To do
If an entry holds a picture, leave that picture out. Give everything else again exactly.

+++++

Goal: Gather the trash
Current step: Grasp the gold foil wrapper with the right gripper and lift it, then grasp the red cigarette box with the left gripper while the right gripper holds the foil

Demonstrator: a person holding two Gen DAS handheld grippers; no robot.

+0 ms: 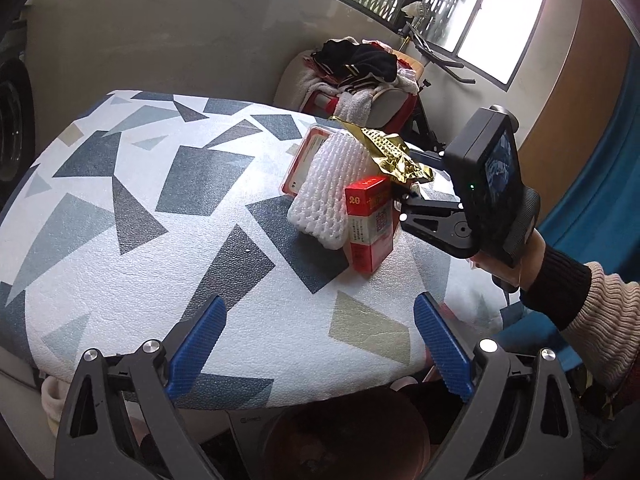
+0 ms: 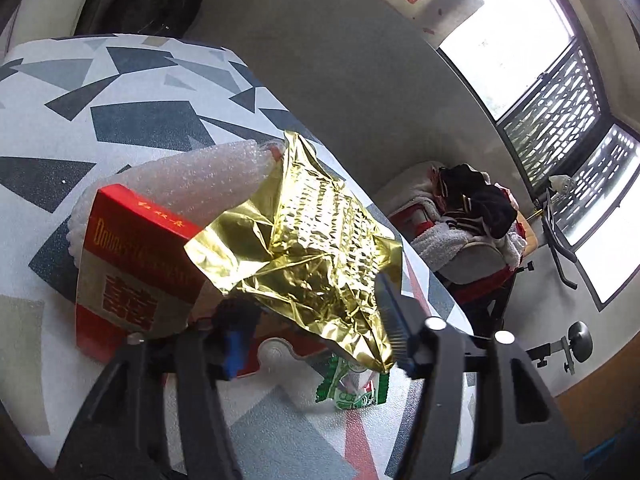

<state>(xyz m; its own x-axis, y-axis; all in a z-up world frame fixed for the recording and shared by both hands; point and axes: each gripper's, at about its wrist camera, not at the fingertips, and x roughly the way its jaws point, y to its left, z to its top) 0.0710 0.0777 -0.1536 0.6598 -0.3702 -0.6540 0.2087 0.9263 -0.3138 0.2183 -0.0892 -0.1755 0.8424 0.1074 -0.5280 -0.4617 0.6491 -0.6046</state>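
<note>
Beyond my fingers lies the round table in its white cloth with grey and blue shards (image 1: 132,184). Past the table's far edge a red chair heaped with black and white clothes (image 1: 360,76) stands below the barred window (image 1: 452,4).

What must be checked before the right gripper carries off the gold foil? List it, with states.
1. Right gripper on gold foil: ok, foil pinched between its fingers.
2. Foil clear of red box: cannot tell, they overlap in both views.
3. Left gripper free: ok, open, nothing between.
4. Table cleared: not ok; red box, white foam net and green wrapper lie on it.
</note>
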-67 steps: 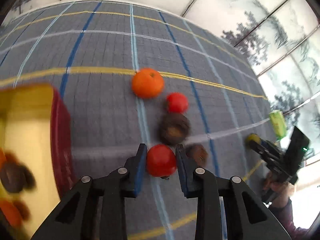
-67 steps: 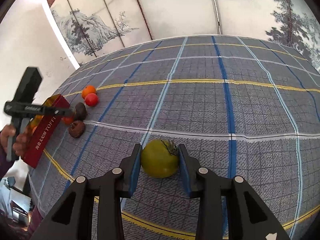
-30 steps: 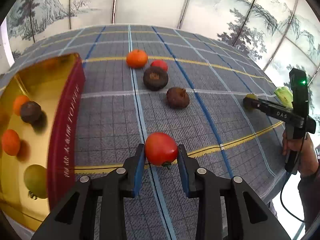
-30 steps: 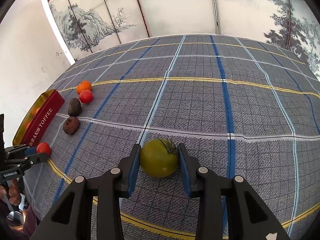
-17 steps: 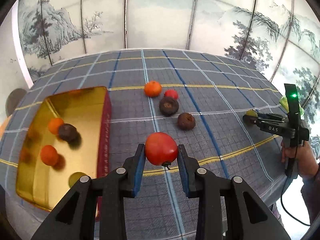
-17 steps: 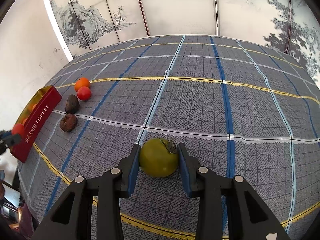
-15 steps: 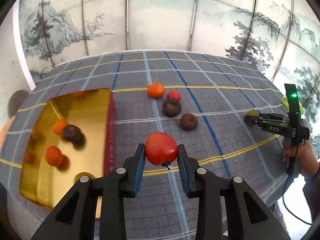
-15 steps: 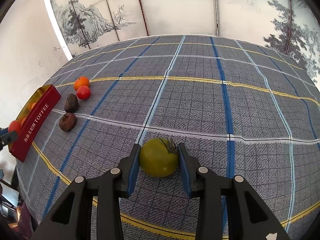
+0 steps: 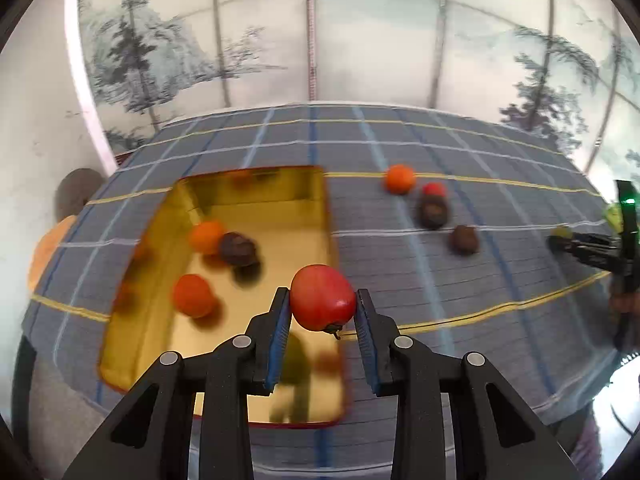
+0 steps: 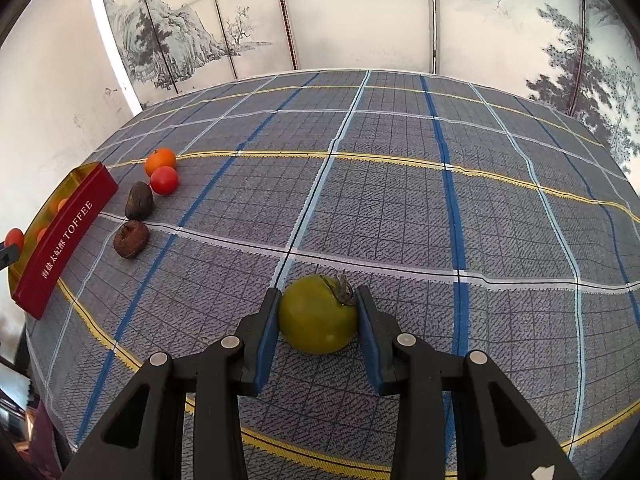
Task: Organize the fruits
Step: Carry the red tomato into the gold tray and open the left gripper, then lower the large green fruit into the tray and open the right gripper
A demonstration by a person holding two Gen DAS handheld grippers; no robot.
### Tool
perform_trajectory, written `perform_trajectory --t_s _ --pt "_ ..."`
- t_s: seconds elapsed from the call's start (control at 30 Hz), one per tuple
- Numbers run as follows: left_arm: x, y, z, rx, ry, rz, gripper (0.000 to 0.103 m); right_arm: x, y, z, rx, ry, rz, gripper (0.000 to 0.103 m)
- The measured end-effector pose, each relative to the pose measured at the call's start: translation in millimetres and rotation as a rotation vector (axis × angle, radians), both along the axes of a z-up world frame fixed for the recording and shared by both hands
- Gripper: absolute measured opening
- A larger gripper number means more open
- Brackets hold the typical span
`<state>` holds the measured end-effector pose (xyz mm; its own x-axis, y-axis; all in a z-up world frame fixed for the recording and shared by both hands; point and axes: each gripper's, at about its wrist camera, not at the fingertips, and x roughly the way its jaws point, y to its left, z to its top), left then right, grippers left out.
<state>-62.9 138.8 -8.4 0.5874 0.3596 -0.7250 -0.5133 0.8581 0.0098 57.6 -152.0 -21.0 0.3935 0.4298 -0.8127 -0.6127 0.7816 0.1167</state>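
Note:
My left gripper (image 9: pixel 322 312) is shut on a red tomato (image 9: pixel 322 297) and holds it in the air over the near right part of the gold tin (image 9: pixel 256 184). Inside the tin lie an orange fruit (image 9: pixel 206 236), a dark brown fruit (image 9: pixel 239 249), a red-orange fruit (image 9: pixel 193 295) and a blurred green one. On the cloth, my right gripper (image 10: pixel 318 320) is shut on a green tomato (image 10: pixel 318 314). The tin's red wall (image 10: pixel 66 240) reads TOFFEE in the right wrist view, with the red tomato (image 10: pixel 15 237) at the far left edge.
On the plaid tablecloth (image 10: pixel 400 200) right of the tin lie an orange (image 10: pixel 160 161), a small red tomato (image 10: pixel 164 180) and two dark brown fruits (image 10: pixel 139 201) (image 10: pixel 131 239). A painted folding screen (image 10: pixel 360 12) stands behind the table. The table edge runs close below both grippers.
My left gripper has lifted the red tomato and carried it left, from above the bare cloth to above the gold tin. The right gripper has stayed still on the green tomato.

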Motion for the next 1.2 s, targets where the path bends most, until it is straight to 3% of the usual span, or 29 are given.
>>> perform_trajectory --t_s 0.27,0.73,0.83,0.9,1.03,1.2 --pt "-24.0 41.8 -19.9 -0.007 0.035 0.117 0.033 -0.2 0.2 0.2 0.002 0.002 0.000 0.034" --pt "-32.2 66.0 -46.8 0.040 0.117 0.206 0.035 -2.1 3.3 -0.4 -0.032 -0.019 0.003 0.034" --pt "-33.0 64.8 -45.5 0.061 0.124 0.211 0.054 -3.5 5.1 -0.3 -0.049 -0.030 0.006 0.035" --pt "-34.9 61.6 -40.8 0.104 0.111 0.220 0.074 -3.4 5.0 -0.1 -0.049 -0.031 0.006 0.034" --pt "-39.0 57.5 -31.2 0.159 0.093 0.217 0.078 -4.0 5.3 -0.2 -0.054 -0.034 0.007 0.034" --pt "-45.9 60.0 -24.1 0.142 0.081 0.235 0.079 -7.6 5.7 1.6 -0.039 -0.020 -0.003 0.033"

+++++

Problem solution
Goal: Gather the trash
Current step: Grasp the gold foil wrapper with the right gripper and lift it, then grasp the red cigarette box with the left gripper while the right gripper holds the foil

Demonstrator: a person holding two Gen DAS handheld grippers; no robot.

+0 ms: 
+0 ms: 

<state>(xyz m; its own x-axis, y-axis; all in a z-up world frame fixed for the recording and shared by both hands; point and axes: each gripper's, at about its wrist camera, not at the fingertips, and x roughly the way its jaws point, y to its left, z to its top) 0.0710 0.0777 -0.1536 0.6598 -0.3702 -0.6540 0.2087 0.9263 -0.3138 0.2183 -0.0892 -0.1755 0.8424 0.1074 -0.5280 -0.4617 0.6491 -0.6046</state>
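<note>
Beyond my fingers lies the round table in its white cloth with grey and blue shards (image 1: 132,184). Past the table's far edge a red chair heaped with black and white clothes (image 1: 360,76) stands below the barred window (image 1: 452,4).

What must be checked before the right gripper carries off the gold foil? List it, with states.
1. Right gripper on gold foil: ok, foil pinched between its fingers.
2. Foil clear of red box: cannot tell, they overlap in both views.
3. Left gripper free: ok, open, nothing between.
4. Table cleared: not ok; red box, white foam net and green wrapper lie on it.
</note>
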-67 steps: 
-67 steps: 
-30 steps: 
-30 steps: 
-17 steps: 
-17 steps: 
-15 steps: 
-15 steps: 
+0 steps: 
+0 steps: 
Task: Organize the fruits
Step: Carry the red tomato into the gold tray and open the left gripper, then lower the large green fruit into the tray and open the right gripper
A demonstration by a person holding two Gen DAS handheld grippers; no robot.
### Tool
perform_trajectory, written `perform_trajectory --t_s _ --pt "_ ..."`
- t_s: seconds elapsed from the call's start (control at 30 Hz), one per tuple
- Numbers run as follows: left_arm: x, y, z, rx, ry, rz, gripper (0.000 to 0.103 m); right_arm: x, y, z, rx, ry, rz, gripper (0.000 to 0.103 m)
- The measured end-effector pose, each relative to the pose measured at the call's start: translation in millimetres and rotation as a rotation vector (axis × angle, radians), both along the axes of a z-up world frame fixed for the recording and shared by both hands
- Gripper: absolute measured opening
- A larger gripper number means more open
- Brackets hold the typical span
`<state>` holds the measured end-effector pose (xyz mm; its own x-axis, y-axis; all in a z-up world frame fixed for the recording and shared by both hands; point and axes: each gripper's, at about its wrist camera, not at the fingertips, and x roughly the way its jaws point, y to its left, z to its top), left then right, grippers left out.
<state>-62.9 138.8 -8.4 0.5874 0.3596 -0.7250 -0.5133 0.8581 0.0098 57.6 -152.0 -21.0 0.3935 0.4298 -0.8127 -0.6127 0.7816 0.1167</state>
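Note:
My left gripper (image 9: pixel 322 312) is shut on a red tomato (image 9: pixel 322 297) and holds it in the air over the near right part of the gold tin (image 9: pixel 256 184). Inside the tin lie an orange fruit (image 9: pixel 206 236), a dark brown fruit (image 9: pixel 239 249), a red-orange fruit (image 9: pixel 193 295) and a blurred green one. On the cloth, my right gripper (image 10: pixel 318 320) is shut on a green tomato (image 10: pixel 318 314). The tin's red wall (image 10: pixel 66 240) reads TOFFEE in the right wrist view, with the red tomato (image 10: pixel 15 237) at the far left edge.
On the plaid tablecloth (image 10: pixel 400 200) right of the tin lie an orange (image 10: pixel 160 161), a small red tomato (image 10: pixel 164 180) and two dark brown fruits (image 10: pixel 139 201) (image 10: pixel 131 239). A painted folding screen (image 10: pixel 360 12) stands behind the table. The table edge runs close below both grippers.
My left gripper has lifted the red tomato and carried it left, from above the bare cloth to above the gold tin. The right gripper has stayed still on the green tomato.
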
Motion for the next 1.2 s, targets where the path bends most, until it is straight to 3% of the usual span, or 29 are given.
>>> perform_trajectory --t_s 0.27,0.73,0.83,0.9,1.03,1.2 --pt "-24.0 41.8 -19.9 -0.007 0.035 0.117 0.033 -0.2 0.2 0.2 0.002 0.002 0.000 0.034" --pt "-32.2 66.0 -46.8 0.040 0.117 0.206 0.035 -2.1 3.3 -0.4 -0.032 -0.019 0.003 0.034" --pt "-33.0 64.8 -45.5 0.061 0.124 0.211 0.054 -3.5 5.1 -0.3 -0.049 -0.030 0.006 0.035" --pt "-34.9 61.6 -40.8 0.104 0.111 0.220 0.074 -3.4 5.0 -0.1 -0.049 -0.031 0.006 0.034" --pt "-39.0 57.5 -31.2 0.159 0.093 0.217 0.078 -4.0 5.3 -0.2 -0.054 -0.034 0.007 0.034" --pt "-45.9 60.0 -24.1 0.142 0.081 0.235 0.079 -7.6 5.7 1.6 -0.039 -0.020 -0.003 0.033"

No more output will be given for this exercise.